Harry met her gaze. "For the last three or four years of the war there was a mysterious
man called the Spider who worked for the French doing very much what I did for the
Crown. We believed him to be an Englishman partly because his information was so
accurate and partly because of the way he operated. He cost the lives of many good men
and if he is still alive I would have him pay for his treason."
"You want revenge on this man?"
"Yes."
"And you will ruin our relationship as husband and wife to get it."
Harry went still. "I do not see that our relationship should be affected by this business.
If it is, 'tis only because you allow it to happen."
"Aye, my lord," she muttered. "That is the way to go about it. How very clever of you.
Blame me for whatever ill feelings arise because of your cruelty."
Harry's anger flared once more. "What about your cruelty to me? How do you think it
makes me feel to know that you have chosen to defend your brother's memory rather than
give your loyalty to your husband?"
"It seems a great chasm has opened up between us, my lord." She turned around to
confront him fully. "Whatever happens, nothing can be the same between us again."

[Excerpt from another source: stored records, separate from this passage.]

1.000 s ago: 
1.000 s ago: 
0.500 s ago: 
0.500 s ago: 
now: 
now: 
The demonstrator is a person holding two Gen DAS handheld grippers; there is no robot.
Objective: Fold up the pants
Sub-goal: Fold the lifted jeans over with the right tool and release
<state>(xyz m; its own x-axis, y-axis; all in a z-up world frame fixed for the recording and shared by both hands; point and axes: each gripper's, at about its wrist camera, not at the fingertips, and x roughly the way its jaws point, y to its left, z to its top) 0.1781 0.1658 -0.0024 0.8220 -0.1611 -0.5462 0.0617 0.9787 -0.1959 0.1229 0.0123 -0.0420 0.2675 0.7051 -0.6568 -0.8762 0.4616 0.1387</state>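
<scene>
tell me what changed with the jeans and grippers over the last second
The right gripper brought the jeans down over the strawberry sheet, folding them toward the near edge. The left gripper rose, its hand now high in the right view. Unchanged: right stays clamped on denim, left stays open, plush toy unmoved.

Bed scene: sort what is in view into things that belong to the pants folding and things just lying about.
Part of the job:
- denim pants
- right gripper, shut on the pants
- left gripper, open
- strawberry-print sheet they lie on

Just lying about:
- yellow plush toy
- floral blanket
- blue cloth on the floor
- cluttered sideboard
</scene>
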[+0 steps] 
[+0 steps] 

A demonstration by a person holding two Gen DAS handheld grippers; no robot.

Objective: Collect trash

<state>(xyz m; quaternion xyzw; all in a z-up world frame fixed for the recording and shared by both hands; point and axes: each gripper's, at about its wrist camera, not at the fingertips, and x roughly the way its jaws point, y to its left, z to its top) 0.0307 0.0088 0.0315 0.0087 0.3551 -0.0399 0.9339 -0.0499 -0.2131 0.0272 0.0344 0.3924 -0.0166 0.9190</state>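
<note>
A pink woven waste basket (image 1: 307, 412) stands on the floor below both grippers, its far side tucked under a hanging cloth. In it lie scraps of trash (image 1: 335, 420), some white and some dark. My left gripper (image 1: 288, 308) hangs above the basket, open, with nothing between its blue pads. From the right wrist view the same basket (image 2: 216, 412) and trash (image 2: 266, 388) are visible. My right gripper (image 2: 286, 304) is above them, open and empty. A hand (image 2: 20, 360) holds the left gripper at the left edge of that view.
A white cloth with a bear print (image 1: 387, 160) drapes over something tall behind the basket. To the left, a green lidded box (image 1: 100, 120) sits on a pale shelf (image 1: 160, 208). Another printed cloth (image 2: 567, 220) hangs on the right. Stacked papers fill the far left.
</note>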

"There is a bridge across that abyss, madam. You may stand forever on your side, the
side of the brave, dashing Northumberland Ballingers, or you may cross over to my side,
where your future lies. I leave the decision entirely up to you. Rest assured I will not take
the poem from you by force."
Without waiting for a response, Harry turned and let himself out of the bedchamber.
A polite, frozen calm settled over the household during the next two days. The grim
atmosphere was all the more noticeable to Harry because it contrasted so sharply with the
weeks of flowering warmth that had preceded it.
It was the marked change in the mood of everyone at Graystone that brought home to
Harry just how much of a transformation the household had undergone during the time
Augusta had been its mistress.
The servants, always a punctilious, well-trained lot, had, since Augusta's arrival,
begun to go about their duties with a cheerfulness that Harry had never before noticed. It
had brought to mind Sheldrake's comment on Augusta's habit of being kind to staff.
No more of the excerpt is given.